WHAT TO PRODUCE:
Only the lines below from the one containing "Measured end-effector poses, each" to the one containing "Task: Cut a" should be repeated, both included and unchanged.

=== AVAILABLE DATA ===

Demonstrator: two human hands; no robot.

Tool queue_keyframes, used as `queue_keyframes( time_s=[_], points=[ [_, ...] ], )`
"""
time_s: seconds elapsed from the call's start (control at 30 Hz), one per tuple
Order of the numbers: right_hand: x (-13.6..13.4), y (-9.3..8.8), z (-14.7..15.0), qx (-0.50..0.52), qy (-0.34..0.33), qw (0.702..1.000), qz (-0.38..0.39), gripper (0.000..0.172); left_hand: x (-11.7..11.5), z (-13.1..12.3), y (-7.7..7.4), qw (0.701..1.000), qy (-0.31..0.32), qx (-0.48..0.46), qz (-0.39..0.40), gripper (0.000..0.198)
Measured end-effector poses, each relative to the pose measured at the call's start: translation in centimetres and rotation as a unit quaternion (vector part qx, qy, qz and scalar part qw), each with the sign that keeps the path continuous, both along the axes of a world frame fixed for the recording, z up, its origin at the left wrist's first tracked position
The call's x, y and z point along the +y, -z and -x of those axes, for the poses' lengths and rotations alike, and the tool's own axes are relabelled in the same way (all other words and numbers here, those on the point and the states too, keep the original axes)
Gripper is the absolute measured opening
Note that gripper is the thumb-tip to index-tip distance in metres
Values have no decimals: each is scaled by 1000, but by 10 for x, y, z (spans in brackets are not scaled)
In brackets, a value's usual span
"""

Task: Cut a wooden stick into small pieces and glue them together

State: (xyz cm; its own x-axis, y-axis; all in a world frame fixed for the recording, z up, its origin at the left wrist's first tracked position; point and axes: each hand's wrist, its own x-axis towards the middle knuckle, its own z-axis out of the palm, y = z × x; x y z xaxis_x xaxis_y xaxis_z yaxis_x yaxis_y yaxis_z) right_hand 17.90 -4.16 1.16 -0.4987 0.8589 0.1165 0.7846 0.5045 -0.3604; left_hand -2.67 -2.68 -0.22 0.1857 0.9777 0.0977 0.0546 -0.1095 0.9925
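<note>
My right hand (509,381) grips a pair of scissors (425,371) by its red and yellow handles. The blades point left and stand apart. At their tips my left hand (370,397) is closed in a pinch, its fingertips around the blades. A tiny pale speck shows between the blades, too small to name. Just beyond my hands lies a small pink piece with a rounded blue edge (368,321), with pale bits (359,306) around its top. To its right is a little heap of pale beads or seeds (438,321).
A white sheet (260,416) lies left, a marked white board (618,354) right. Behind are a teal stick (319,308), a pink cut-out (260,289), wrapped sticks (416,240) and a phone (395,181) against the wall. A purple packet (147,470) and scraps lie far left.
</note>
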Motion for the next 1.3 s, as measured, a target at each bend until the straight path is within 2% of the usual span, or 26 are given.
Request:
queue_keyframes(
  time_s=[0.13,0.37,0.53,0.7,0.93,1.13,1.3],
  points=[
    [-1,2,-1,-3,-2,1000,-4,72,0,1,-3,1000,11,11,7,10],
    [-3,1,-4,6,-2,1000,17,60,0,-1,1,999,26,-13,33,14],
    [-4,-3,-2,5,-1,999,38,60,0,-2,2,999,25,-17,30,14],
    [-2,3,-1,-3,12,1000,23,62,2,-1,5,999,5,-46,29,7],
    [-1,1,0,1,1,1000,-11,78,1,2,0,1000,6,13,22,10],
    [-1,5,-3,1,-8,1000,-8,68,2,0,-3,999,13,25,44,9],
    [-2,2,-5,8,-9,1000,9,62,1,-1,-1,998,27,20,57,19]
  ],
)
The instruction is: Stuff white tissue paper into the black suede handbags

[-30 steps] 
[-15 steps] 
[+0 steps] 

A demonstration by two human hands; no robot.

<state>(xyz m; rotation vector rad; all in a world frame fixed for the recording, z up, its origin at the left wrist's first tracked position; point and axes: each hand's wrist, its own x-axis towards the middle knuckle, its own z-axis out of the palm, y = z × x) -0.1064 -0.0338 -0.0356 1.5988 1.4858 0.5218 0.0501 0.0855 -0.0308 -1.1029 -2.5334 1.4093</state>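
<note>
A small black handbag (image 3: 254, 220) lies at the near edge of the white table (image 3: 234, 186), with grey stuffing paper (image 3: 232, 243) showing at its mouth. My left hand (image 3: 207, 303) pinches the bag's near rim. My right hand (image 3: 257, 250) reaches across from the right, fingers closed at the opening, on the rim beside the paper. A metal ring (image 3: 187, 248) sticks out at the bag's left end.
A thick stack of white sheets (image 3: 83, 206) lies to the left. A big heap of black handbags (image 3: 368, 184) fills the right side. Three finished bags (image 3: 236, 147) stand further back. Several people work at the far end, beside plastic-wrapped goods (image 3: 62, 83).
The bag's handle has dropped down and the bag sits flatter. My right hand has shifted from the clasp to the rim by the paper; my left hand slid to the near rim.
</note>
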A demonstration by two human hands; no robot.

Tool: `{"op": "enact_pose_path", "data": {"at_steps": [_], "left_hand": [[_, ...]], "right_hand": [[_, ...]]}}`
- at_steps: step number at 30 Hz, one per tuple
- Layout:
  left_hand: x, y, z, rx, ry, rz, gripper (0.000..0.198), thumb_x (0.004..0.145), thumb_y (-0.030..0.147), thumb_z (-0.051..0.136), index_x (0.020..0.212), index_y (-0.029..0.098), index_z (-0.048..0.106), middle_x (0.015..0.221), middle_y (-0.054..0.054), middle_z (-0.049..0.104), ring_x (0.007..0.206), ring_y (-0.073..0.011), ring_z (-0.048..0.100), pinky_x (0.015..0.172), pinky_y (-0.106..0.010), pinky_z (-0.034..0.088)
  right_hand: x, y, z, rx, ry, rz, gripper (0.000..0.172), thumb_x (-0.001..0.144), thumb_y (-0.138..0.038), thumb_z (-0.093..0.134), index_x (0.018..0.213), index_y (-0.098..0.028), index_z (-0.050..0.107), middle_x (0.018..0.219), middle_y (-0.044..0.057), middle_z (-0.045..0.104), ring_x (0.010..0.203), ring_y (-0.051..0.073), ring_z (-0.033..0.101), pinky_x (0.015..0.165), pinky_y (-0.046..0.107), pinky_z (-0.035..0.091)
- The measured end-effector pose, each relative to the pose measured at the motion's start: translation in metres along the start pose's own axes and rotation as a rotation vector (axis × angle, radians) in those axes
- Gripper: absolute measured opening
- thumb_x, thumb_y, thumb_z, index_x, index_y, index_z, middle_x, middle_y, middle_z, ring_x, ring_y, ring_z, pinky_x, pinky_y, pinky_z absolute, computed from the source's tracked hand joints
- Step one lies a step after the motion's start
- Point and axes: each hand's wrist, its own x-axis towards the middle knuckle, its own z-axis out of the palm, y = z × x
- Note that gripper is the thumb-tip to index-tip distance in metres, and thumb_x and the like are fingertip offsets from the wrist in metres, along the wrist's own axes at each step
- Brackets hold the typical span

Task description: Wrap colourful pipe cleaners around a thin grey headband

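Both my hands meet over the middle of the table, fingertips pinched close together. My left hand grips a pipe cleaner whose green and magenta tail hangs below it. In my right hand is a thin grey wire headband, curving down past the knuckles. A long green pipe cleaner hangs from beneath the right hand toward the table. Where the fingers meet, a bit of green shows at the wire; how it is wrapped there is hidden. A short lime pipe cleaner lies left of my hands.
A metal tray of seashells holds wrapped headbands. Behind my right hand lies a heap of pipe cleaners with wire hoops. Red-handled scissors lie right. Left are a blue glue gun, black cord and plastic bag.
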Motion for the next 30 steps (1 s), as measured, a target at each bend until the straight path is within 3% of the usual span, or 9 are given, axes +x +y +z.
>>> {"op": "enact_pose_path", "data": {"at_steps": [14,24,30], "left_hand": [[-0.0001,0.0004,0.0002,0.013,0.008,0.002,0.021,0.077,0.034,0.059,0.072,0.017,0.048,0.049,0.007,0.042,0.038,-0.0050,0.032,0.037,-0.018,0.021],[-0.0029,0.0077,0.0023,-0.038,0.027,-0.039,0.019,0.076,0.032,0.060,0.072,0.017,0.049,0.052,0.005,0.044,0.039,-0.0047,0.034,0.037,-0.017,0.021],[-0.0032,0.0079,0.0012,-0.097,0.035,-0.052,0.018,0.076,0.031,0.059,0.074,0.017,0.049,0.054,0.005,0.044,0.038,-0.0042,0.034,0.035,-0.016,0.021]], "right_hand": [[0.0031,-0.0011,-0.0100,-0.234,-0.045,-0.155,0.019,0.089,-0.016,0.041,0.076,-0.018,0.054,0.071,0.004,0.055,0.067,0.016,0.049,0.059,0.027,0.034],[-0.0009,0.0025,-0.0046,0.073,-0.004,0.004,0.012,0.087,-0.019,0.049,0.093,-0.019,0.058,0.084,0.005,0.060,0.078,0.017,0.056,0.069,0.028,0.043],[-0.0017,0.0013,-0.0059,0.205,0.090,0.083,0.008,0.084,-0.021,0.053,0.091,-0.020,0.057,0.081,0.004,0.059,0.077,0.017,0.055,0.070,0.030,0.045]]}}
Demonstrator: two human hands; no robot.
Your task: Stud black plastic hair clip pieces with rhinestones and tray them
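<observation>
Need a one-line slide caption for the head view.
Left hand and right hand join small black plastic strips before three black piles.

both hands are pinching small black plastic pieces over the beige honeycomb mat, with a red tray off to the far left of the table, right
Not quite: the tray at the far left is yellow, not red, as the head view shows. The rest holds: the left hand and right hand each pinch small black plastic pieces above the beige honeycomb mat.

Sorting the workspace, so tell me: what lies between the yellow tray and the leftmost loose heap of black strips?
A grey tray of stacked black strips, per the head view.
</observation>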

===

SOLUTION FOR THIS EXERCISE:
Measured end-effector poses, each relative to the pose measured at the call's start: translation in centimetres and rotation as a unit quaternion (vector part qx, qy, qz and scalar part qw), each with the sign that keeps the path continuous, both along the axes of a world frame fixed for the recording, z up, its origin at the left wrist's first tracked position
The call's x, y and z point along the +y, -z and -x of those axes, for the poses' lengths and rotations alike, and the tool's own axes are relabelled in the same way (all other words and numbers here, those on the point and the states too, keep the original axes)
Gripper is the absolute measured opening
Note that gripper is the thumb-tip to index-tip distance in metres
Values have no decimals: each is scaled by 1000, but by 10 for x, y, z (spans in brackets are not scaled)
In brackets, a value's usual span
"""

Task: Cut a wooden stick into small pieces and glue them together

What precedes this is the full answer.